Tonight is the premiere of another new EMS oriented TV series — Trauma — which is on at 9:00 PM EST on NBC. At that hour I will likely be reading “Brown Bear, Brown Bear What do you See?” and “Good Night, Moon” to my twenty-month-old daughter in hopes that she will finally close her eyes and drift off to sleep so I too can finally lay my head on the pillow, stretch my tired body and get myself some sleep before the alarm goes off at five and I have to head back in to work for another 12-hour day.
Zoey made her own first trip to the ED yesterday after falling and cutting the inside of her lip. She was fine — I think the trip was more for her mother (who works at the ED) to get some assurances that everything was going to be all right. (I sense my fearless daughter who has to do everything her older sisters do will be a frequent ED visitor in years to come as she learns to ride bikes and climb trees.) Before I could even get to the ED, I got a call that she was okay and headed home.
Earlier that day I took care of a little girl only a year older than Zoey who got her finger caught in a door and had her finger tip torn off. No bone, just the whole nail and half the tip — a degloving I guess you’d call it. We packed the tip in ice and I gave her 2 mg of morphine IM for the pain and dutifully went a very easy lights and sirens to the hospital in hopes that they would be able to sew it back on.
I later did calls for an old man who was feeling dizzy because of some new medicine, yet he was zipping about his apartment with his walker on wheels when we arrived and then for a woman post car accident who the police officer thought might have a head injury.
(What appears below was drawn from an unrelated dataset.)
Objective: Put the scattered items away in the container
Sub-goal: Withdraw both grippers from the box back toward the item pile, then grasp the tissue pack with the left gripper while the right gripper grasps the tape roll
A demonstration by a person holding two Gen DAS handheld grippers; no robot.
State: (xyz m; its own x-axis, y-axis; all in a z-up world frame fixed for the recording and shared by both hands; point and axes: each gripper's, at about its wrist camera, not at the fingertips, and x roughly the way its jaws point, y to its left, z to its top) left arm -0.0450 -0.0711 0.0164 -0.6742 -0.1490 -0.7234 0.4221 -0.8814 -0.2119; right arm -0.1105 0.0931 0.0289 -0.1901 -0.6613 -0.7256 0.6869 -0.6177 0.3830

The accident was in the parking lot of a fast food restaurant. The woman was struck while backing out. Low speed impact, but enough to knock one side of her bumper off. She was 80-years-old and had had her seat belt on, but when she told the officer she was too shaken up to know what happened, he thought head injury and so called us for an evaluation. She didn’t appear hurt, and said she didn’t want to go to the hospital, but I couldn’t quite get her to focus on the refusal discussion. She had a heavy Italian accent and her command of English was weak. She clearly said she did not want to go, but when I advised her to go to the hospital (we are required to advise everyone to go if we are called), she then felt she had to go and became quite upset about what she was going to do with her dog, a small terrier she held in her arms as she walked about outside the restaurant in the light drizzling rain. She kept asking me about what would happen to her car and explaining the accident and who was at fault and did not seem to understand that my role was that of a paramedic and not the police officer who was busy trying to get a tow truck for her car and writing up the paperwork seizing her driver’s license. I tried several times to get a proper refusal, but she really wasn’t focused or competent enough to understand. Long story short, we waited with her in the rain for a hour until her nephew finally came and confirmed what I had thought all along — that this was indeed the woman’s norm.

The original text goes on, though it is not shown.